Class MotifTools


  • public class MotifTools
    extends java.lang.Object
    MotifTools contains utility methods for sequence motifs.
    Author:
    Keith James
    • Constructor Summary

      Constructors 
      Constructor Description
      MotifTools()  
    • Method Summary

      All Methods Static Methods Concrete Methods 
      Modifier and Type Method Description
      static java.lang.String createRegex​(SymbolList motif)
      createRegex creates a regular expression which matches the SymbolList.
      • Methods inherited from class java.lang.Object

        clone, equals, finalize, getClass, hashCode, notify, notifyAll, toString, wait, wait, wait
    • Method Detail

      • createRegex

        public static java.lang.String createRegex​(SymbolList motif)

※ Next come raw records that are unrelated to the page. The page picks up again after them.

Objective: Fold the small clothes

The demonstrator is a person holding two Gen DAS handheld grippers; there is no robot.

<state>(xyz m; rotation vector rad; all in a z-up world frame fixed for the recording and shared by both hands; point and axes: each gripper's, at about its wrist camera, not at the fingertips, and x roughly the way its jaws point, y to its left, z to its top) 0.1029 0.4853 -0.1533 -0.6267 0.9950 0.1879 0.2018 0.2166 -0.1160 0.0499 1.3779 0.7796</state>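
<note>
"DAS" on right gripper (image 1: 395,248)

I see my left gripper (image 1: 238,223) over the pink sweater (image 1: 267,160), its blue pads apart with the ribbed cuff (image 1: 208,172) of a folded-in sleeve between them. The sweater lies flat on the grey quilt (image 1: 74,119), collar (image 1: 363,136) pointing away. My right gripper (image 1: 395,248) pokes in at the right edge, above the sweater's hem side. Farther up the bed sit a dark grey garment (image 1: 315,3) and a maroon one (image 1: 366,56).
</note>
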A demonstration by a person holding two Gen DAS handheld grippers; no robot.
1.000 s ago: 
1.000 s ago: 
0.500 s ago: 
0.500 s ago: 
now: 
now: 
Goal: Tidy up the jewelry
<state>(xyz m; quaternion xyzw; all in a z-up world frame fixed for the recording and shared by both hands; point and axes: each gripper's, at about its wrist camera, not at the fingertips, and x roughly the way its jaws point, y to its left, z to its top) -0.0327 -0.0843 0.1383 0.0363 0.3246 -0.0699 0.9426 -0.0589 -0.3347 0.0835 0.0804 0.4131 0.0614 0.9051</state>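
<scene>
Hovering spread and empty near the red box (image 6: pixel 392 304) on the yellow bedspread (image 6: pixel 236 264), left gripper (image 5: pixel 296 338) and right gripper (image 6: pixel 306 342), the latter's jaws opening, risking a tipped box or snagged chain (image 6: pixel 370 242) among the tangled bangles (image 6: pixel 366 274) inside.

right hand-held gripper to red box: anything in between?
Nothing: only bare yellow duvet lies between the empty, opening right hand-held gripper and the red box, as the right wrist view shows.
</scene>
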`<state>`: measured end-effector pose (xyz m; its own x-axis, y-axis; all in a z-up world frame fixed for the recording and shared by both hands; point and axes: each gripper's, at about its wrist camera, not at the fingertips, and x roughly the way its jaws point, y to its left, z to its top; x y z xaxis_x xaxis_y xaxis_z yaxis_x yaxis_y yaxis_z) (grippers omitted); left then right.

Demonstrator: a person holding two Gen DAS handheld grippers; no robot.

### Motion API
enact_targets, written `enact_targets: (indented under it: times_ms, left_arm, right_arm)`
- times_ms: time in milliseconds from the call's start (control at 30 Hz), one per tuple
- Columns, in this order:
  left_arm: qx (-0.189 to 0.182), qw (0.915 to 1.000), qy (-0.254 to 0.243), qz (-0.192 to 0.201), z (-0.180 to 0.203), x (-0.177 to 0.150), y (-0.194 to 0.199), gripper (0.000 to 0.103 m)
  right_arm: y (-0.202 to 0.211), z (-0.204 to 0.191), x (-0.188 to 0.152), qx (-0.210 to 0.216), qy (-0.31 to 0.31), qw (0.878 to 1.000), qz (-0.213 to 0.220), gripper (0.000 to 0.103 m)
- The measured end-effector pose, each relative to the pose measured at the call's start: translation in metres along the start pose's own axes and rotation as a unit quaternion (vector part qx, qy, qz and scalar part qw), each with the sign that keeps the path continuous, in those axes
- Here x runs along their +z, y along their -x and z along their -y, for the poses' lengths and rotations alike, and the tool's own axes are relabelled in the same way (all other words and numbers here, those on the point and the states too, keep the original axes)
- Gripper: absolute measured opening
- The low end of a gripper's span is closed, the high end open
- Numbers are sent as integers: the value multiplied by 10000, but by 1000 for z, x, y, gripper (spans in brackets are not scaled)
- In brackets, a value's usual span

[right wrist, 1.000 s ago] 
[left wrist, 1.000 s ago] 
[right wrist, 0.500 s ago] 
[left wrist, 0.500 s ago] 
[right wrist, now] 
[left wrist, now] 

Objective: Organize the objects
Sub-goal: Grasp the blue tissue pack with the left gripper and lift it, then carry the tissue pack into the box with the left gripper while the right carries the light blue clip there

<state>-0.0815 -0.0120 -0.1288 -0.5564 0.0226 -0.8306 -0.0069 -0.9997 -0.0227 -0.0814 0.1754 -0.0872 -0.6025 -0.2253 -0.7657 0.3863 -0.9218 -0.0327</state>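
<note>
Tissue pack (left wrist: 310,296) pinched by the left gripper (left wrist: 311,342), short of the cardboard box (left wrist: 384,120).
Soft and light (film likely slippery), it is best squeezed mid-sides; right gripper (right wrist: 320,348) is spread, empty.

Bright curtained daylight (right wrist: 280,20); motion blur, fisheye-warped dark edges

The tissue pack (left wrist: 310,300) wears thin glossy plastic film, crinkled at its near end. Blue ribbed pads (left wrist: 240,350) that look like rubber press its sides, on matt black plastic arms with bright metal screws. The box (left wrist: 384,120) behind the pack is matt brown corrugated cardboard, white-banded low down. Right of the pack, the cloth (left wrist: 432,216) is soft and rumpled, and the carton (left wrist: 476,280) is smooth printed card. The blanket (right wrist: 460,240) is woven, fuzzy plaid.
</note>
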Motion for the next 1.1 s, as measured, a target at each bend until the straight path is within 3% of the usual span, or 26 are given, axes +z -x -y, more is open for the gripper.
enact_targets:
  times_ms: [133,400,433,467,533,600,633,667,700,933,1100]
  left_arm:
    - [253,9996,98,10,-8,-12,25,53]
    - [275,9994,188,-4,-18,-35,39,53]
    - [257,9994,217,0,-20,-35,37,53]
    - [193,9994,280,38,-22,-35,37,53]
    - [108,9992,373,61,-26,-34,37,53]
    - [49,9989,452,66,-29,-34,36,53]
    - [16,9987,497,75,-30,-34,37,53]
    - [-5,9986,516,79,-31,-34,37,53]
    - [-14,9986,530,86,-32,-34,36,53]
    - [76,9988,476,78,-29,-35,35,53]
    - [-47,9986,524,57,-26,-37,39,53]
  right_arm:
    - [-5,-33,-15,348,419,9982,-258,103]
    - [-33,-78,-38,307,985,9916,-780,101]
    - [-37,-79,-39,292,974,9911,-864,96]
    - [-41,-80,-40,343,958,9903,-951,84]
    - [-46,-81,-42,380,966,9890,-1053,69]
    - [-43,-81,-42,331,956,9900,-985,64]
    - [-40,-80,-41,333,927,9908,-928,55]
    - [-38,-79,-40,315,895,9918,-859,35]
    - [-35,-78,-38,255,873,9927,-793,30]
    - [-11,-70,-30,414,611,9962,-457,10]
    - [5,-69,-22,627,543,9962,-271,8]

        createRegex creates a regular expression which matches the SymbolList. Ambiguous Symbols are simply transformed into character classes. For example the nucleotide sequence "AAGCTT" becomes "A{2}GCT{2}" and "CTNNG" is expanded to "CT[ABCDGHKMNRSTVWY]{2}G". The character class is generated using the getMatches method of an ambiguity symbol to obtain the alphabet of AtomicSymbols it matches, followed by calling getAllSymbols on this alphabet, removal of any gap symbols and then tokenization of the remainder. The ordering of the tokens in a character class is by ascending numerical order of their tokens as determined by Arrays.sort(char []).

        The Alphabet of the SymbolList must be finite and must have a character token type. Regular expressions may be generated for any such SymbolList, not just DNA, RNA and protein.

        Parameters:
        motif - a SymbolList.
        Returns:
        a String regular expression.